## What needs to be done
Give back each line of the listing below that contains the string "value".
-*-
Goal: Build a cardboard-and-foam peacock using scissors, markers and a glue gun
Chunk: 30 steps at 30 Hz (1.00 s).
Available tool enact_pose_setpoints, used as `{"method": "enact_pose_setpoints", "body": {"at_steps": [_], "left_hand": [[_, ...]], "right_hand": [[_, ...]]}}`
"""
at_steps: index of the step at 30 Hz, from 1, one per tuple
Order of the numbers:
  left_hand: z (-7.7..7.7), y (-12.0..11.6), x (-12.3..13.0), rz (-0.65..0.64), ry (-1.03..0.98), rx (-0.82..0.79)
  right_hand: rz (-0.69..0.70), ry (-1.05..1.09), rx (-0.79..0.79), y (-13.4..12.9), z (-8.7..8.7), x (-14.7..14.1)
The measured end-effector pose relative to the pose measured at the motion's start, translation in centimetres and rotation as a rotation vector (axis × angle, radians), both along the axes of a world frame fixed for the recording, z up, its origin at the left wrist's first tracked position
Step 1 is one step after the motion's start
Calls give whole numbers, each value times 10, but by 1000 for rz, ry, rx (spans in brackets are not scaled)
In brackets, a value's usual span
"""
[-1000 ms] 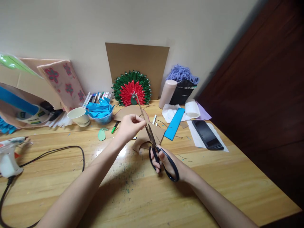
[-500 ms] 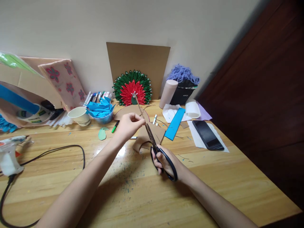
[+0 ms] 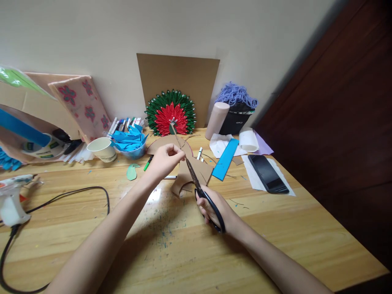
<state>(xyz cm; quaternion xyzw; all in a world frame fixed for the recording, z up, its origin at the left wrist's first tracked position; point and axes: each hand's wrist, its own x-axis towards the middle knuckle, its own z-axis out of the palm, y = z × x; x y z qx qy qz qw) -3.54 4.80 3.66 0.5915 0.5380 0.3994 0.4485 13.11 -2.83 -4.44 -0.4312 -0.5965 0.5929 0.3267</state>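
Note:
My left hand point(image 3: 168, 160) pinches a thin brown cardboard strip point(image 3: 177, 135) that points up and away from me. In my right hand point(image 3: 210, 206) is a pair of black-handled scissors point(image 3: 193, 174), its dark blades nearly closed and their tips close by my left fingertips. Whether the blades touch the strip I cannot tell. Under the hands lie a cut brown cardboard piece point(image 3: 183, 179) and, farther back, a rounded cardboard piece point(image 3: 159, 143). Behind the strip stands a red and green fan-shaped craft piece point(image 3: 171, 110).
On the left are a glue gun point(image 3: 14, 200) with its black cord, a paper cup point(image 3: 102, 150) and a bowl of blue paper pieces point(image 3: 130, 145). To the right lie a blue strip point(image 3: 226, 160) and a phone point(image 3: 268, 174). A pink bottle point(image 3: 217, 120) stands near the wall.
The scissor loops have come closer together in my right hand. My left hand and the blade tips have shifted slightly left.

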Motion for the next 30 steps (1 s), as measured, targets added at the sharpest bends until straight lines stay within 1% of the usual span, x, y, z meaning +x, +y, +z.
{"method": "enact_pose_setpoints", "body": {"at_steps": [5,9,12,17,21,24,30], "left_hand": [[7,-2,0,-23,26,36],[11,-4,-1,-34,23,58],[9,-3,-2,-59,22,68],[4,0,-5,-116,1,49],[2,0,-3,-152,-36,8],[1,0,-3,-154,-32,12],[1,2,-8,-173,1,17]], "right_hand": [[-35,19,-12,-1,-3,-2],[-30,7,0,-1,2,0],[-7,-1,12,-1,7,3],[79,-43,93,-2,15,6],[87,-35,70,-3,19,5],[66,-43,76,-2,19,4],[46,-36,105,2,12,5]]}}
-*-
## Answer below
Calls give whole numbers, each value times 10, but by 1000 for rz, ry, rx (spans in brackets are not scaled)
In brackets, a value's usual span

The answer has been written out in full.